Set the data down exactly as it stands, and keep its pictures out.

__Collected data__
--
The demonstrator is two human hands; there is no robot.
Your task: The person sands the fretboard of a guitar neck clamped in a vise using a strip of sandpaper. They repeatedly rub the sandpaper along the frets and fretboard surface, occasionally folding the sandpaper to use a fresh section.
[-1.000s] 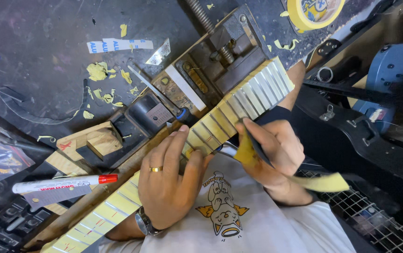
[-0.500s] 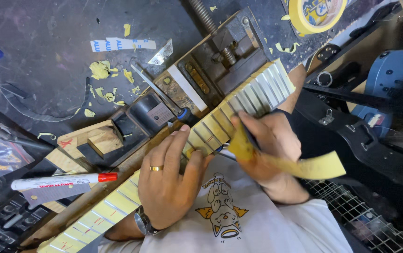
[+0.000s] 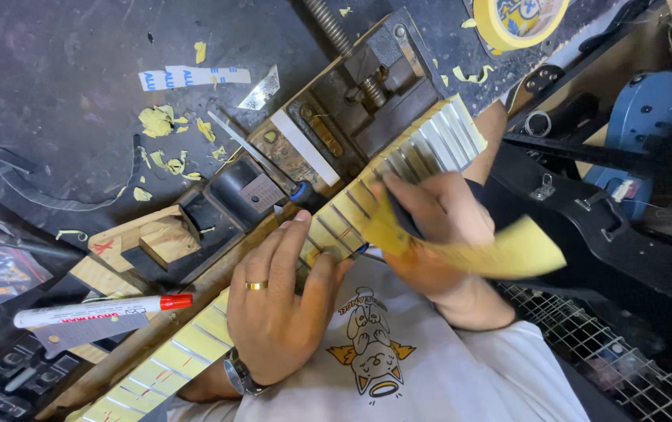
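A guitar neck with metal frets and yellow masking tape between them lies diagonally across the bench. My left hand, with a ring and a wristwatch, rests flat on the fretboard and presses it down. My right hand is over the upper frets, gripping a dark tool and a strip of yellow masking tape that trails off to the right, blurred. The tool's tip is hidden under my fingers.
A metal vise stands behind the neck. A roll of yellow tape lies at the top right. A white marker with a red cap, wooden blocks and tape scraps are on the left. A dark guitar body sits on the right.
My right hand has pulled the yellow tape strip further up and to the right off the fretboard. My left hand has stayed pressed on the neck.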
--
__Response__
The demonstrator is two human hands; there is no robot.
Your task: The person sands the fretboard of a guitar neck clamped in a vise using a strip of sandpaper. They repeatedly rub the sandpaper along the frets and fretboard surface, occasionally folding the sandpaper to use a fresh section.
[-1.000s] 
[-0.500s] 
[+0.000s] 
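A guitar neck with metal frets and yellow masking tape between them lies diagonally across the bench. My left hand, with a ring and a wristwatch, rests flat on the fretboard and presses it down. My right hand is over the upper frets, gripping a dark tool and a strip of yellow masking tape that trails off to the right, blurred. The tool's tip is hidden under my fingers.
A metal vise stands behind the neck. A roll of yellow tape lies at the top right. A white marker with a red cap, wooden blocks and tape scraps are on the left. A dark guitar body sits on the right.
My right hand has pulled the yellow tape strip further up and to the right off the fretboard. My left hand has stayed pressed on the neck.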

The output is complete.